Hacker News new | ask | show | jobs
by makmanalp 659 days ago
Hi friend. I, like you, am exactly that person who reads those docs very carefully and has to know about the seemingly innocuous one liners as well as the one liners that are not there but should be, that eventually make it in after the next point release. Or the bug report that's marked "S3 (non-critical)" that sneakily awaits for days in production until it whacks something very much critical. Or the bug that celebrated its 14th birthday. What I understand about how some of these implementations work makes me very sad sometimes. And I'm telling you that the state of things is silly.

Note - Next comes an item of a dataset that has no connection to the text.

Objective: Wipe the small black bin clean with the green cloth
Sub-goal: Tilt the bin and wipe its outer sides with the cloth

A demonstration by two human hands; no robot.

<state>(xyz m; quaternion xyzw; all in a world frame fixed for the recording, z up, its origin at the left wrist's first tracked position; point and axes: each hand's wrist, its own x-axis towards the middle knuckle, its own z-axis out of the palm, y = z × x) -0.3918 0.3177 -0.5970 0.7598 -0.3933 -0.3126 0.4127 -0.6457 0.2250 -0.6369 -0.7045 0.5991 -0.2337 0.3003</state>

The thing is - and I imagine you know this - that when you run tens of thousands of database instances it's not a matter of if, it's a matter of when. I can't chase after thousands of engineers to make sure they're not hitting some obscure pitfall nor can I demand that they know the ins and outs of the 8 different types of locks in FooDB. And "read the docs lol" definitely doesn't scale. So we build automated mass-guardrails and linters as best we can and use various shenanigans to deal with the real world.

In the context of schema migrations, there's tools like pt-osc, gh-ost and pgroll that are excellent for what they are and I'm grateful to those who created them but these are still in effect huge hacks that are bolted on top of the database. They're teeming with footguns. I can tell you about a time where badly conceived timeout / error handling code in one of these tools in their golang database driver resulted in most of a database dropped instantly with no fast rollback, for example. That was fun.

If a third party bolt on tool can implement zero(ish) downtime migrations and cutovers, at least much much much better than the regular DDL, why the heck is the database not doing whatever that thing is doing? It's tech debt, history, crud, lack of caring, etc. Schema migrations is just the tip of the iceberg too, don't get me started on replication, durability settings, resource usage vs capacities ...

My point is that academics and vendors should be taking operational problems seriously and owning them, and solving them properly at the database layer.

And just like you I also make living off of the fact that the real world operational characteristics of truly busy databases are very different than what gets benchmarked and tested. I'm just saying that some of this stuff even I don't want to have to deal with. There's better problems to be working on.